━━ GIVEN MATERIAL

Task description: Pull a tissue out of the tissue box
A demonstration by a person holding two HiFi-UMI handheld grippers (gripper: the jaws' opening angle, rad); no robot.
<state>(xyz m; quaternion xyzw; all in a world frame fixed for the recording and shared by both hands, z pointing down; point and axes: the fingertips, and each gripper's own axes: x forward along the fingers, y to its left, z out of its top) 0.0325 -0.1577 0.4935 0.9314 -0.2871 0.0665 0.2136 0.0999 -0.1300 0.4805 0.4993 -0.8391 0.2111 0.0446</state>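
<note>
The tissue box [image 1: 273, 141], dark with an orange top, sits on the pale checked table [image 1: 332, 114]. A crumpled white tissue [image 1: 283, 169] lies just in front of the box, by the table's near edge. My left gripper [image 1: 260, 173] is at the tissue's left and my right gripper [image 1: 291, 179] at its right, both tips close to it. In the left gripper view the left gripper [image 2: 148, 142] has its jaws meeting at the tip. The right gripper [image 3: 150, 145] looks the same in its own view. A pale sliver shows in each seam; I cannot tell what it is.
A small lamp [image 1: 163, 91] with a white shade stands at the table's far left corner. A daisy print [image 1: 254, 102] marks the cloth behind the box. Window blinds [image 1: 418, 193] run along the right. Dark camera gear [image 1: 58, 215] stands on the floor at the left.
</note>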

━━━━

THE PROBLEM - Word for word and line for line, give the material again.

EXERCISE RESULT -
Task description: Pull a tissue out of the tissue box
A demonstration by a person holding two HiFi-UMI handheld grippers (gripper: the jaws' opening angle, rad); no robot.
<state>(xyz m; quaternion xyzw; all in a world frame fixed for the recording and shared by both hands, z pointing down; point and axes: the fingertips, and each gripper's own axes: x forward along the fingers, y to its left, z out of its top) 0.0325 -0.1577 0.4935 0.9314 -0.2871 0.0665 0.2136 0.0999 -0.1300 0.4805 0.4993 -0.8391 0.2111 0.0446</state>
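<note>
The tissue box [image 1: 273, 141], dark with an orange top, sits on the pale checked table [image 1: 332, 114]. A crumpled white tissue [image 1: 283, 169] lies just in front of the box, by the table's near edge. My left gripper [image 1: 260, 173] is at the tissue's left and my right gripper [image 1: 291, 179] at its right, both tips close to it. In the left gripper view the left gripper [image 2: 148, 142] has its jaws meeting at the tip. The right gripper [image 3: 150, 145] looks the same in its own view. A pale sliver shows in each seam; I cannot tell what it is.
A small lamp [image 1: 163, 91] with a white shade stands at the table's far left corner. A daisy print [image 1: 254, 102] marks the cloth behind the box. Window blinds [image 1: 418, 193] run along the right. Dark camera gear [image 1: 58, 215] stands on the floor at the left.
</note>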

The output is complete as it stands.